Le couple, qui a ensuite partagé son 12e anniversaire sur le plateau à seulement un jour d’intervalle, est immédiatement devenu le meilleur ami. Au moment de Regarder en arrièreAprès la première mondiale bien accueillie à Venise la semaine dernière, ils étaient devenus inséparables. En duo, ils ont atterri sur les listes des personnes les mieux habillées du festival de divers magasins de mode, grâce à leurs tenues rétro stylées et leurs adorables pitreries sur le tapis rouge, où ils ont pris des poses coordonnées et ont sauté en l’air à l’unisson.

Le journaliste hollywoodien a retrouvé Nanase et Okada au Lido le lendemain pour ce qui constituait leur toute première interview avec la presse internationale.

« Je ne peux pas imaginer comment j’aurais pu traverser toute cette expérience sans elle à mes côtés », déclare Okada. « Je pense que j’aurais eu vraiment peur, mais au contraire, c’était tellement amusant ensemble. »

Furi Nanase et Rokka Okada dans « Regard en arrière »

Parmi les réalisateurs contemporains les plus décorés du Japon, la grande marque de Koreeda, outre le doux humanisme de sa narration, est le travail inoubliable qu’il reçoit constamment de la part d’enfants acteurs. Sa percée en 2004, le drame de l’abandon d’enfant Personne ne le saitverrait sa star de 12 ans Yuya Yagira remporter le prix du meilleur acteur du Festival de Cannes, faisant de lui le plus jeune lauréat de l’histoire du festival. Une grande partie des œuvres les plus appréciées du réalisateur qui ont suivi reposent sur des performances délicatement naturalistes d’enfants, de la saga des échanges à la naissance. Tel père, tel fils (lauréat du prix du jury cannois en 2013) à sa Palme d’Or, Voleurs à l’étalage (2018), et récemment lauréat du meilleur scénario, Monstre (2023).
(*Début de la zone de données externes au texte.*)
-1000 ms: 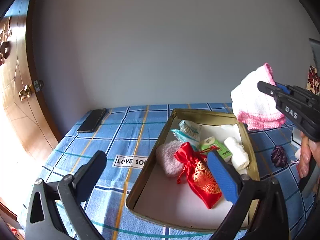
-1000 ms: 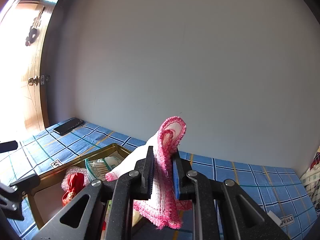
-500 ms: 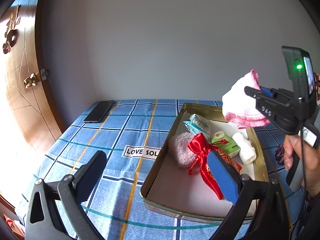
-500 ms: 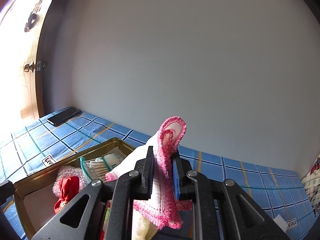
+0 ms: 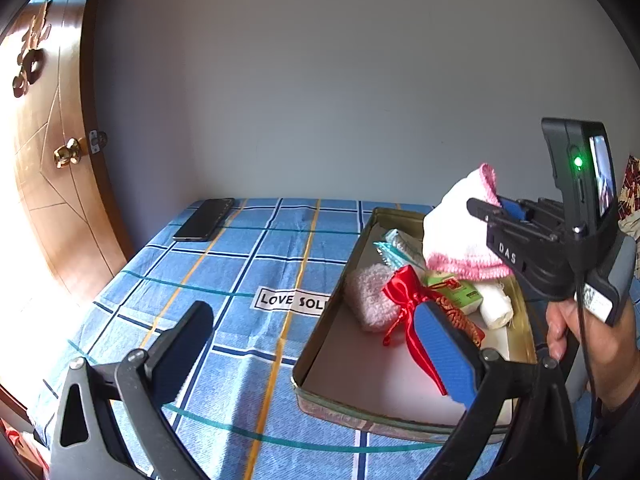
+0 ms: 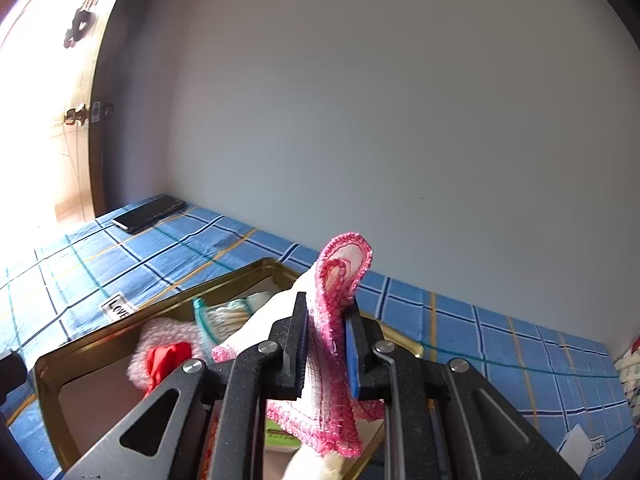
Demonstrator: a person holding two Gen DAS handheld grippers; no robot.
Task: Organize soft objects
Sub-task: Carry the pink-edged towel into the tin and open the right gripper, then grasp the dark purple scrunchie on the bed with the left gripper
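Blue checked tablecloth (image 5: 248, 264) holds a phone (image 5: 205, 220) far left; the left gripper (image 5: 316, 344) gapes empty. Rightward, above the tin (image 5: 352, 264), the right gripper (image 6: 326, 344) pinches the cloth (image 6: 332, 320), whose dangling hem might drape over the rim on release.

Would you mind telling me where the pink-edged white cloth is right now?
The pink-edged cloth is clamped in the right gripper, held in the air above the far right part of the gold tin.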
Nanase dit qu’elle ne savait pas trop à quoi s’attendre pour son audition avec Koreeda et ses producteurs, car ils ne lui avaient envoyé aucune scène à préparer. Au lieu de cela, ils lui ont dit qu’elle devrait simplement venir à la réunion et être elle-même.

« Dès qu’il est entré dans la pièce, il avait cette aura de quelqu’un qui prend son temps et qui a tout sous contrôle, ce qui était très réconfortant », se souvient Nanase. « Il m’a parlé comme si j’étais une personne adulte, mais il était très gentil et doux. »

Plus tard, sur le plateau, Koreeda expliquait chaque scène à sa star inexpérimentée, puis lui donnait le dialogue peu de temps avant de faire tourner les caméras.

«Il partageait l’idée principale derrière la scène et me disait ce qu’il aimerait que je fasse», dit-elle. « Mais ensuite il disait : ‘Qu’en penses-tu ? Pensez-vous que c’est une bonne idée ? Y a-t-il autre chose que vous voudriez essayer ?' »

Nanase ajoute : « Avant de commencer, j’étais un peu inquiet de la façon dont tout se passerait sur le plateau, mais cela ne m’a jamais rendu nerveux. »

Avant la préproduction, la seule demande de Koreeda à ses acteurs était de ne pas lire le manga (bande dessinée japonaise) sur lequel Regarder en arrière est basé, ni regarder l’anime populaire du même nom qui en a été précédemment adapté. Au lieu de cela, l’équipe de Koreeda leur a suggéré de regarder Voleurs à l’étalage et Monstre avec leurs parents, pour leur donner une idée de l’entreprise à laquelle ils s’associent.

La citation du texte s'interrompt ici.